Sehati was expelled from the Islamic Azad University of Varamin because of his political activities and help in the organization of the July 1999 student pro-democracy protests against the Iranian government.

==Arrests==

He was arrested several times between 2000 and 2004 and spent around three years in prison. While being in Sepah prison, which belongs to the Revolutionary Guards of Iran, Sehati spent eight months in a solitary cell. As a prisoner of conscience, he experienced torture. Because of his activities focused on support of the democratic movements, freedom of speech, and human rights in Iran, the authorities of Iran threatened his family members several times. The government was also behind the banishment of Gozaresh-e-Rooz newspaper and Hoviat-e-Kheesh weekly magazine, where he worked as a political editor and a member of the editorial board.

After several arrests and detention terms, he decided to proceed with his media and human rights activists from abroad for safety reasons.

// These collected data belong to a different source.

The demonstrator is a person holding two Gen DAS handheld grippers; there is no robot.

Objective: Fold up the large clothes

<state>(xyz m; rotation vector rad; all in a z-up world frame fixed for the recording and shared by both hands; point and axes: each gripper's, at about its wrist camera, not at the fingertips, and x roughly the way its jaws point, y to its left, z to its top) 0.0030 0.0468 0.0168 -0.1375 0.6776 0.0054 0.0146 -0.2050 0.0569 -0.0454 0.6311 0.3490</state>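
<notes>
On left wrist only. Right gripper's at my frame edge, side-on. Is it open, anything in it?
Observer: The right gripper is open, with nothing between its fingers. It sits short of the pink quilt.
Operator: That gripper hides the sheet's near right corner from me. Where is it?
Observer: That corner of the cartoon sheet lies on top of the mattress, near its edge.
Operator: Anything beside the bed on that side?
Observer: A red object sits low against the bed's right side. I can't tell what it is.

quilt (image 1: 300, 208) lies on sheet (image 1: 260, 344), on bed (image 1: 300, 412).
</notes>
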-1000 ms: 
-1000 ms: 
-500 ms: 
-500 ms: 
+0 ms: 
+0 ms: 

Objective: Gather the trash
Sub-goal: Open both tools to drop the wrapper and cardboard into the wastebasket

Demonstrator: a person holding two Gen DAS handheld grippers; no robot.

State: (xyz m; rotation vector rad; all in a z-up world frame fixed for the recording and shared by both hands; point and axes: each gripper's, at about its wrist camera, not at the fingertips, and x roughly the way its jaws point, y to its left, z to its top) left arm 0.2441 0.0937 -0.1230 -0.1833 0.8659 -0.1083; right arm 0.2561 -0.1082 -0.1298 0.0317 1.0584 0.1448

Sehati fled to Turkey in 2004 and was then accepted by United Nations High Commissioner for Refugees as a political refugee.

Sehati has lived in the United States for more than twelve years and during that time has been interviewed by many TV channels and radio stations about his activities in Iran and on the topic of current Iranian issues.

==Work==

Sehati worked for the Persian service of Voice of America based in Washington, D.C., as an international broadcaster, anchor, and producer from 2007 until August 2016. He worked as a news editor for the Iran International TV channel in London, UK, until the end of 2025.

His reports usually focus on political issues in Iran, as well as on human rights and democratic movements, particularly those of students, workers, and women.

He holds a BA degree in political science from George Mason University in Virginia and an MS degree in International Security from Birkbeck, University of London.

==Military service==
On 18 March 2025, Sehati announced he had joined the Armed Forces of Ukraine to defend against the Russian invasion. He is the first Iranian foreign volunteer for Ukraine, explaining, "Russia hurt Iran a lot over the last 200 years."

==Personal life==
His wife is Ukrainian, and they have two kids. His uncle, Ali Sehati, was executed by the Iranian government in 1981, when Ali was a teenager.